Valeria cerró los ojos. El lenguaje limpio sobre la grieta. Eso era Tomás: una manera de nombrar la violencia sin mancharse las manos.
—El pueblo se pone nervioso —dijo Bruno—. Una misa, una placa, una humedad y ya creen que los muertos hablan.
—La comunidad necesita tranquilidad —respondió Tomás.
Valeria escuchó cómo uno de los hombres golpeaba la pared lateral. Sonó hueco.
—Aquí hay otra cámara —dijo el hombre.
Valeria aprovechó el movimiento para deslizarse hacia la estantería de velas. Al tocarla, sintió el hueco de una bisagra. La madera cedió con un crujido suave. Detrás había una puerta estrecha, una boca angosta de hierro con un sello de cera negra roto y vuelto a cerrar con fibra dorada. El símbolo no era una cruz: era un arco bajo una línea.
Entró. El corredor descendía en espiral, con un olor a hierro húmedo y placas de latón con nombres tachados. No había ornamentos. Solo orden. En una repisa, una caja metálica contenía más fotos: Inés en el patio interior, Inés con Eusebio Luján. Y una nota doblada: Tomás tiene el original. Lo va a quemar el sexto día.
Valeria levantó la vista. Cuatro días restantes. Si el libro original desaparecía, el incendio de hace diecisiete años y el Fondo Santa Bárbara quedarían enterrados bajo una versión limpia.
—No deberían haberla dejado llegar hasta aquí —dijo una voz a sus espaldas.
Valeria giró. Un hombre, con la cara desencajada por el miedo, la observaba. Miró la puerta, las fotos, a ella.

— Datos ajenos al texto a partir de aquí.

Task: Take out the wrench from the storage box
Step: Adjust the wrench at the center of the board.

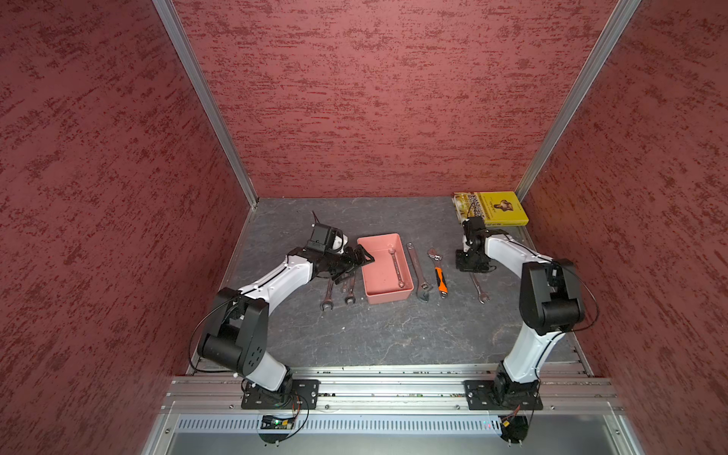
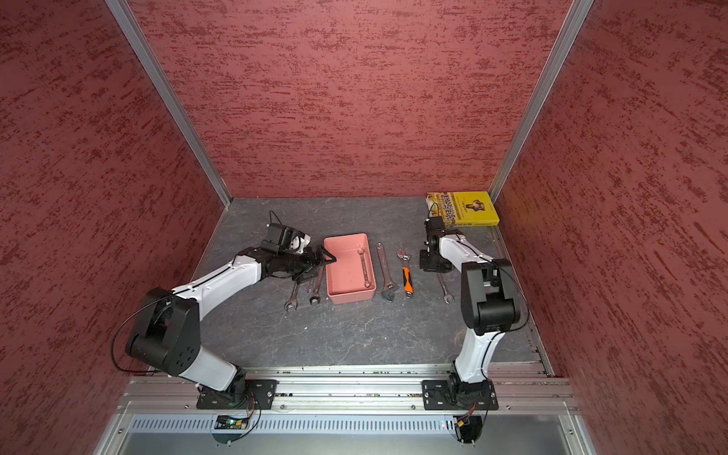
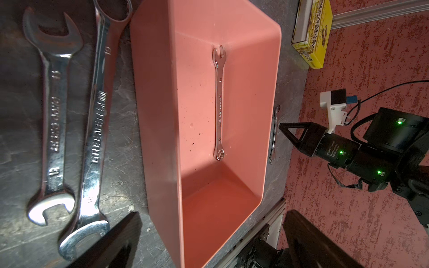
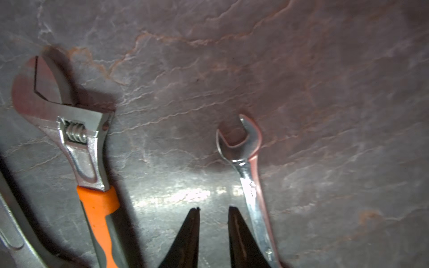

—Si te ayudan, te matan —dijo el hombre, bajando la voz—. El Refugio de la Cripta no es un escondite. Es el sitio al que mandan a los que ya no conviene que vuelvan a hablar. Tomás tiene el libro. Y si lo quema, no va a quedar nada.
Arriba, un golpe seco. Habían movido la placa. Valeria entendió entonces la verdad brutal: la familia no solo ocultaba a Inés; administraba un sistema de exilio para los que sabían demasiado.